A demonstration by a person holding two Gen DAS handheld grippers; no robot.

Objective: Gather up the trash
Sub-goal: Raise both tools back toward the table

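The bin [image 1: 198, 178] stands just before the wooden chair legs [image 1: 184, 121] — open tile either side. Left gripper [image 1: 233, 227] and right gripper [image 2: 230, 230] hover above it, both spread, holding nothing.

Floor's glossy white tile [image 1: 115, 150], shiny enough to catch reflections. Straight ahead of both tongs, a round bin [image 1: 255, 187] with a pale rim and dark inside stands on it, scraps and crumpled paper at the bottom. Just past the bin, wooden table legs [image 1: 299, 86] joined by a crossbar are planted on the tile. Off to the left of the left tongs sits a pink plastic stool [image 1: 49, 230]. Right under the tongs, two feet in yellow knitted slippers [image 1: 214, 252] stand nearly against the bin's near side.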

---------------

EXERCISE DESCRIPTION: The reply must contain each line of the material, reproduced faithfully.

SOLVED PROBLEM:
A demonstration by a person holding two Gen DAS handheld grippers; no robot.

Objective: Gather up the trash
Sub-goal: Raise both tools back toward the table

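The bin [image 1: 198, 178] stands just before the wooden chair legs [image 1: 184, 121] — open tile either side. Left gripper [image 1: 233, 227] and right gripper [image 2: 230, 230] hover above it, both spread, holding nothing.

Floor's glossy white tile [image 1: 115, 150], shiny enough to catch reflections. Straight ahead of both tongs, a round bin [image 1: 255, 187] with a pale rim and dark inside stands on it, scraps and crumpled paper at the bottom. Just past the bin, wooden table legs [image 1: 299, 86] joined by a crossbar are planted on the tile. Off to the left of the left tongs sits a pink plastic stool [image 1: 49, 230]. Right under the tongs, two feet in yellow knitted slippers [image 1: 214, 252] stand nearly against the bin's near side.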

The exercise asks for nothing more.